Oral cancer kills about half the people who are diagnosed with it. Because oral cancers are usually not detected until they are advanced, the rate of death or severe damage is high. Yet oral cancer is highly treatable and survivable when detected early with a simple exam.
Oral cancers usually involve the tongue, lip, mouth, soft palate, tonsils, salivary glands, or back of the throat. About half of those diagnosed with oral cancer will not survive more than five years; those who do survive may be permanently disfigured. Fortunately, a dentist or hygienist can see or feel the pre-cancerous tissue changes which might lead to a cancer, and an exam takes only a few minutes.
Increasing sun exposure also increases your chance of developing lip cancer—the most common form of oral cancer.

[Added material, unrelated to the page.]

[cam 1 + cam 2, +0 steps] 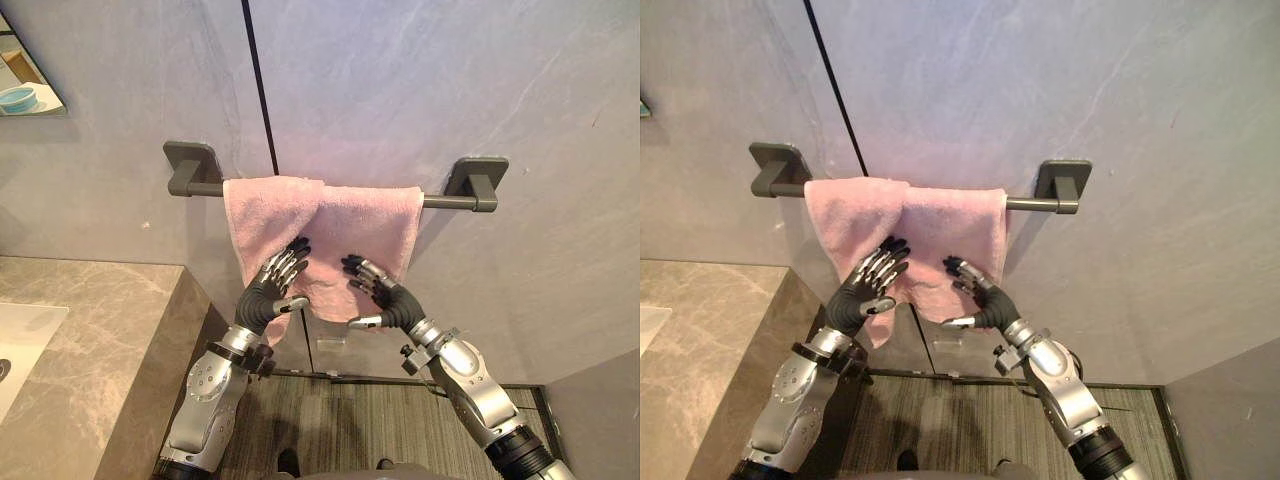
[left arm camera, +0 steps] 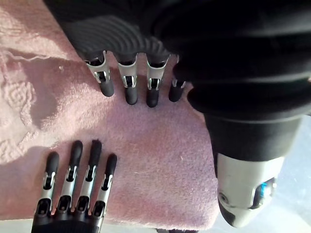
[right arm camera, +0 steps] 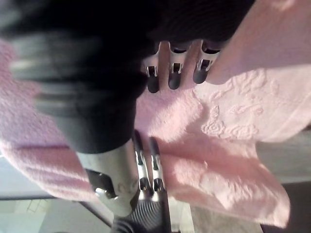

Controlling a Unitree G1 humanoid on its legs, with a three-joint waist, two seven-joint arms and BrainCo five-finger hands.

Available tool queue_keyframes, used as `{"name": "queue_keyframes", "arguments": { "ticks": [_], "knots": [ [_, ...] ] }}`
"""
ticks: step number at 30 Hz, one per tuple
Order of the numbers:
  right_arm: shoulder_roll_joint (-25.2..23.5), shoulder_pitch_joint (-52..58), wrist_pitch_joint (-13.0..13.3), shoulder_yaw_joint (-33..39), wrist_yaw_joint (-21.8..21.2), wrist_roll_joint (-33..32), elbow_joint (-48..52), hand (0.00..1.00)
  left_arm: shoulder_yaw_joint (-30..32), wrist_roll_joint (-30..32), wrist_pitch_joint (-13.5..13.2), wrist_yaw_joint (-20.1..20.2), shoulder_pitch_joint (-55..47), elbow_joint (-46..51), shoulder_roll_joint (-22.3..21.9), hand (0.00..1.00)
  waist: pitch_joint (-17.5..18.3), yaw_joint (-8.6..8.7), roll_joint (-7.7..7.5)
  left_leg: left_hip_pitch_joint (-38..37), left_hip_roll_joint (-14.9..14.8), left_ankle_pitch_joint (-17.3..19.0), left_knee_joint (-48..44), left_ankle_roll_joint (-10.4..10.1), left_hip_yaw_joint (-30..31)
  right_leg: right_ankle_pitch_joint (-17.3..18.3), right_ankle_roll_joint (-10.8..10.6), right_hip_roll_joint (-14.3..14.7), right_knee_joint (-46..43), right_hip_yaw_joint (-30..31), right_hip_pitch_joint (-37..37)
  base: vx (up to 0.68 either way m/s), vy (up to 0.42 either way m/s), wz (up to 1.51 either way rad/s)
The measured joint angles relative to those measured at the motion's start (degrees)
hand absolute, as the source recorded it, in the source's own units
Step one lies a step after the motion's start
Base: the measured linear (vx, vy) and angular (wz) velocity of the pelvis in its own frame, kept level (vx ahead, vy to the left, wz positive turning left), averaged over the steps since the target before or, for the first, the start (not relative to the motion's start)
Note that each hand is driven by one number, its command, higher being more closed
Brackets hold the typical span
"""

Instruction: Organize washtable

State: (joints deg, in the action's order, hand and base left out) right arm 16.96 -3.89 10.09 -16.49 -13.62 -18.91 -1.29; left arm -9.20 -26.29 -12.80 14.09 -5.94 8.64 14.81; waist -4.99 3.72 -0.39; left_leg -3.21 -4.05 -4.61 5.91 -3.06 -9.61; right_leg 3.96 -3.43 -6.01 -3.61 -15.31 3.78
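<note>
the towel [image 1: 335, 225] hangs over the bar [image 1: 447, 201] on the wall, up and to the right of the table [image 1: 100, 330] and its sink [image 1: 18, 345] - so the task's thing is already off the table and on its rail. it sits unevenly: pushed toward the left end, the left half folded over the right half and hanging lower, with a bare stretch of bar showing at the right

both arms reach up to the cloth's front. the left robot hand [image 1: 268, 292] lies with straight, spread fingers flat on the lower left part of the towel; the right robot hand [image 1: 385, 300] is likewise wide, fingers straight and tips at the cloth just beside the other, thumb out to the side. neither pinches or curls round anything

flat palms suit smoothing, not lifting - my guess is the step in hand is pressing out the fold and spreading the towel rightward. a firm sideways push could drag the whole cloth off the bar
</note>
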Motion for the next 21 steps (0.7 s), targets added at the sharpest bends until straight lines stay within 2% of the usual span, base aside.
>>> {"name": "queue_keyframes", "arguments": {
  "ticks": [12,17,21],
  "knots": [
    [-3.6,0.0,0.8,8.1,3.5,1.1,0.0,0.0,6.7,0.1,-1.2,-2.9,0.1,-0.3,-2.9,0.0,0.1,0.07,0.18,0.6,0.0,-0.5,0.0,0.1,0.7,-0.4,0.1,0.1,0.5,-0.7,0.0,0.0,0.0,0.02],
    [-5.0,0.0,0.8,11.8,5.0,1.5,0.0,0.0,7.8,0.7,-1.3,-3.3,0.4,-3.0,-3.4,0.0,0.9,0.04,1.17,1.1,0.1,-0.7,0.0,0.3,0.7,-1.4,0.0,0.2,1.8,-0.7,0.0,0.0,0.0,0.0],
    [-5.4,0.0,0.8,14.8,6.3,1.4,-0.1,0.0,9.6,1.8,-1.3,-4.0,0.7,-4.1,-3.6,0.0,0.9,0.11,1.2,1.2,0.0,-0.9,0.0,0.2,0.8,-1.5,0.1,0.2,1.8,-0.8,0.1,0.0,0.0,0.0]
  ]
}}
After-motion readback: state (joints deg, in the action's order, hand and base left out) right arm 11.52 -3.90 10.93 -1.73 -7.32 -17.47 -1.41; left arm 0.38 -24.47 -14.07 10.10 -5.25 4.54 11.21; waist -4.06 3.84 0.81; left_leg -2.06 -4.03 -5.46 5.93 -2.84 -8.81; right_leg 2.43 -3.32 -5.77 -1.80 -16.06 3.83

Wear a wide-brimmed hat or use a sunscreen made for lips whenever you are in the sun for an extended period of time. Have a doctor examine any blisters that remain for more than a few days.
Human Papillomavirus (HPV), a sexually-transmitted virus, is the fastest growing cause of oral cancers in the U.S. It increasingly affects young, healthy, nonsmoking individuals.
Get a regular exam from your doctor or dentist that includes an oral cancer screening. Effective vaccination against HPV is also available.
Tobacco is the leading cause of oral cancers, but alcohol is a contributor as well, especially for heavy drinkers. Using alcohol and tobacco together increases the risk more than either one alone.
Drink moderately, and quit smoking to reduce your risk of oral cancer and other diseases. Free help is available for those who want to quit.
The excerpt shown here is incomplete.